* [What you need to do] From the first line to the last, restate the data exactly, leaving out the images.

■ ■ ■

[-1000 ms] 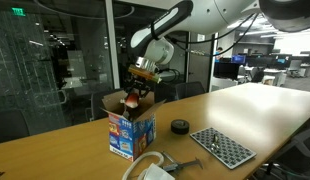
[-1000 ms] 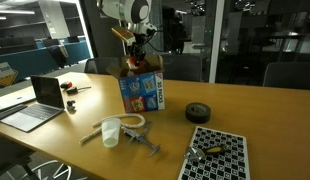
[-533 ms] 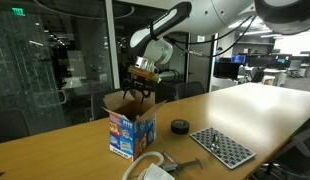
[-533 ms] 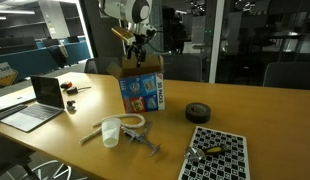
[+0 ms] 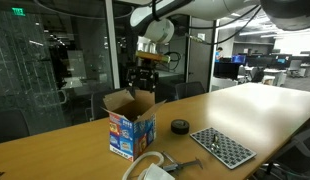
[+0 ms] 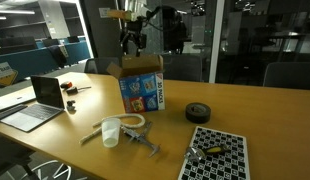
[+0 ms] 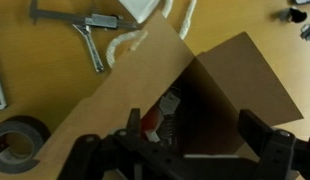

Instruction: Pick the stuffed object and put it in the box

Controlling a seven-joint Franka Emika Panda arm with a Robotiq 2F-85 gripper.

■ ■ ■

* [Output for this task]
[-1000 ms] 
[-1000 ms] 
[-533 ms] 
[-533 ms] 
[+0 ms] 
[+0 ms] 
[+0 ms] 

Instruction: Pick the stuffed object and put it in the box

Controlling a seven-joint Franka Emika Panda arm with a Robotiq 2F-85 gripper.

Work on the answer has been completed.